DATA EXCERPTS:
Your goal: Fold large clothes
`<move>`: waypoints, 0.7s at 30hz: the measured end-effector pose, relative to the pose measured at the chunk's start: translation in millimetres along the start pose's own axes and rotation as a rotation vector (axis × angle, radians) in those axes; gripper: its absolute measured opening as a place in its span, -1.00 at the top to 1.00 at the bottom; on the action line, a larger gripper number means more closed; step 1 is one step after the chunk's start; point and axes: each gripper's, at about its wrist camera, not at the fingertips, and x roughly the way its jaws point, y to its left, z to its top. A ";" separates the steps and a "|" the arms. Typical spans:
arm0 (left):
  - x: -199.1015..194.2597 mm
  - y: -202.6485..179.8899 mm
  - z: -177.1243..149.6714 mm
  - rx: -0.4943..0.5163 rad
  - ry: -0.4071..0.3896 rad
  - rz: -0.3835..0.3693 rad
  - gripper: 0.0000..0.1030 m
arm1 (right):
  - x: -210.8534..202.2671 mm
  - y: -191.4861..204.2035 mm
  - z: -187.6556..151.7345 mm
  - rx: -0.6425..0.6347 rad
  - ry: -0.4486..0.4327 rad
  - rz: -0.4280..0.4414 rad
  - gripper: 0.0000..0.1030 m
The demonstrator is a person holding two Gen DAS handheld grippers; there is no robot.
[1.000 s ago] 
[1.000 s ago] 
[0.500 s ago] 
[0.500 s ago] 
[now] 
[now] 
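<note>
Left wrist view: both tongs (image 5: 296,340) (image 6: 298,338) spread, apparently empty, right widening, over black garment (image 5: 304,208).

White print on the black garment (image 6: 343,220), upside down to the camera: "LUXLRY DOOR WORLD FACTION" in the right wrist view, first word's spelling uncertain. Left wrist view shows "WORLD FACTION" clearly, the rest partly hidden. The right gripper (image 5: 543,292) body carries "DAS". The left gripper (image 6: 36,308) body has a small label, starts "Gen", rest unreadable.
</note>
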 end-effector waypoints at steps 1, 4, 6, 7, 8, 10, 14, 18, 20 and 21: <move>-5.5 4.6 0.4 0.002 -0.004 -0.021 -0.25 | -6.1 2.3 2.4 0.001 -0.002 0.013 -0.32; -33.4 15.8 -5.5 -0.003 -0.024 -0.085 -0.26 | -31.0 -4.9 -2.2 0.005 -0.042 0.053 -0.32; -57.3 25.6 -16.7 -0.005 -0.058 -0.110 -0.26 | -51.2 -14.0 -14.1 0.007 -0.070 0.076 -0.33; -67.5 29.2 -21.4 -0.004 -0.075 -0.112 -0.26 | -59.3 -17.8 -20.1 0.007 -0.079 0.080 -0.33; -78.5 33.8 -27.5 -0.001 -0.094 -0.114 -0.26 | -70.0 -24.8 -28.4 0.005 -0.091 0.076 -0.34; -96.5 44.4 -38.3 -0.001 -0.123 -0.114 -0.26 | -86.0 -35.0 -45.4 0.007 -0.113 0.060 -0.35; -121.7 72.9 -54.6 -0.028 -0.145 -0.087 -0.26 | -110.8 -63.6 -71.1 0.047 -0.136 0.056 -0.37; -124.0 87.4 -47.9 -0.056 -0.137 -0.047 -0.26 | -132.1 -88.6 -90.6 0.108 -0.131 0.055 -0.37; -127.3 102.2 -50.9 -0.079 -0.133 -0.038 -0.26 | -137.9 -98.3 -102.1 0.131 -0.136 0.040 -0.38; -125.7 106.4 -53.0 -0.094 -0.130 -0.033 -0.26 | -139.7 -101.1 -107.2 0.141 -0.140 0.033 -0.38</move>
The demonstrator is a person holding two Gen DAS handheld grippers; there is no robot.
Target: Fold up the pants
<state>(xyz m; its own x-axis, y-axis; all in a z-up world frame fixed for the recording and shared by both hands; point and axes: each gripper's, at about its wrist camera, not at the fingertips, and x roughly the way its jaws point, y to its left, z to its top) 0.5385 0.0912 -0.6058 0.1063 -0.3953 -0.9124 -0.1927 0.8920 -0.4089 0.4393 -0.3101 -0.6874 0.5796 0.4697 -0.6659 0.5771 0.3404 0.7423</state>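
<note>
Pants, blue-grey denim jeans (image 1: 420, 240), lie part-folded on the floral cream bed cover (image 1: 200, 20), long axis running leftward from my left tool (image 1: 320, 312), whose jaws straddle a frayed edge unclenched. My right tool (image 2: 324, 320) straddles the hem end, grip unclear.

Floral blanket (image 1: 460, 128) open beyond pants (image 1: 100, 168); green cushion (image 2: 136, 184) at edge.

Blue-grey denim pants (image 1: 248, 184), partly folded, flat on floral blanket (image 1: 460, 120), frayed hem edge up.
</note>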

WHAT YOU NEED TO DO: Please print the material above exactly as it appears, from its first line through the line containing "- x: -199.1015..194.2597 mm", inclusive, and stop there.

ANSWER SECTION:
Your goal: Fold large clothes
`<move>`: waypoints, 0.7s at 30hz: the measured end-effector pose, relative to the pose measured at the chunk's start: translation in millimetres along the start pose's own axes and rotation as a rotation vector (axis × angle, radians) in those axes; gripper: its absolute measured opening as a place in its span, -1.00 at the top to 1.00 at the bottom; on the action line, a larger gripper number means more closed; step 1 is one step after the chunk's start; point and axes: each gripper's, at about its wrist camera, not at the fingertips, and x roughly the way its jaws point, y to its left, z to its top. A ";" separates the steps and a "|" the arms. Typical spans:
arm0 (left):
  - x: -199.1015..194.2597 mm

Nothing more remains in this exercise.